Hay ciudades que nos sorprenden. Me ocurrió con Luxemburgo. Antes de viajar hacia sus calles, por simple ignorancia, daba cero crédito al burgo inaugurado hace poco más de un milenio, luego que un noble adquiriera un castillo en la cima de una colina. Desde ahí emergió una ciudad devenida Gran Ducado, independiente y altiva, en el mero centro de Europa, casi como un enclave para limar asperezas entre vecinos más encumbrados, léase Francia, Alemania y Bélgica.
Con cerca de 2.500 kilómetros cuadrados (la provincia de Talca, en Chile, es cuatro veces más grande) y una población de medio millón de luxemburgueses, donde la mitad son “originarios”. El resto, la mayoría vino de Portugal, otros de Francia, Italia, Alemania, Bélgica, Reino Unido, Holanda y no pocos de África. Para el Banco Mundial, el país tiene el ingreso per cápita más alto del mundo. El FMI refuta que es el segundo. En fin, en Luxemburgo un mal pasar material no es tema. Pero no vamos a hablar aquí de indicadores. Esto fue un viaje.
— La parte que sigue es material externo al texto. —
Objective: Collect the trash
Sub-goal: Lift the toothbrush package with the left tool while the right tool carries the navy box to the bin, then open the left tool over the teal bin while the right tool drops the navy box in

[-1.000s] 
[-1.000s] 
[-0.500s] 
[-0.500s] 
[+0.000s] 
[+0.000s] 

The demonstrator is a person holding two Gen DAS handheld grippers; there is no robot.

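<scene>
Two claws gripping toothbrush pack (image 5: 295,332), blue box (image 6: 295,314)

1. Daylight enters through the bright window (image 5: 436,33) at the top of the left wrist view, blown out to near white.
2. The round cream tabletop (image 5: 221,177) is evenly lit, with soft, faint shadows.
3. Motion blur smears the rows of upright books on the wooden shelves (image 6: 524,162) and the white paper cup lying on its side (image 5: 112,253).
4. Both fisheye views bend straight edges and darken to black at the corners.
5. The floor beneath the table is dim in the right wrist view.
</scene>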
Quedémonos en la ciudad. Su casco histórico es patrimonio mundial de la UNESCO. Y lo merece. Más que arquitectura, más que museos y ruinas, lo que sorprende al viajero no avisado es el amplio emplazamiento de la ciudad antigua.
Colinas, quebradas, edificios, puentes, ríos y barrios añosos de una belleza entrañable, rodeados de bosques y jardines. Y en el horizonte, en otra colina, se recortan algunos edificios vanguardistas del Luxemburgo financiero. Tan amplia vista nos sorprende en el puente más visitado de la ciudad, donde en la cúspide de una quebrada se emplazaba el castillo originario, cuyos restos aún permanecen dando cuenta de la maravilla arquitectónica de hace más de un milenio.
Abajo, un angosto río sigue el curso de la misma quebrada, en cuyas orillas hoy se ubican barrios citadinos muy amables y elegantes. Estos barrios, en su origen, en los siglos medievales y en los fundantes de la industrialización, eran los rincones donde moraba el bajo pueblo. Para el turista actual es un paseo obligado recorrer sus calles y parques, o bien es una vista panorámica a observar ensimismado desde los grandes puentes, ya sean peatonales y ciclovías, de autos y buses, de trenes y tranvías.
Mientras arriba, en laderas y colinas, se emplazan edificios patrimoniales y el centro comercial, que es peatonal y animado, con cafés y bares, por supuesto.
Sorprendente Luxemburgo. Uno esperaba encontrar a unos ciudadanos ordenados, opulentos, aburridos, homogéneamente caucásicos y, en vez de eso, encuentra un pueblo variopinto y sereno, que habita una arquitectura y geografía evocadora de un bello caos.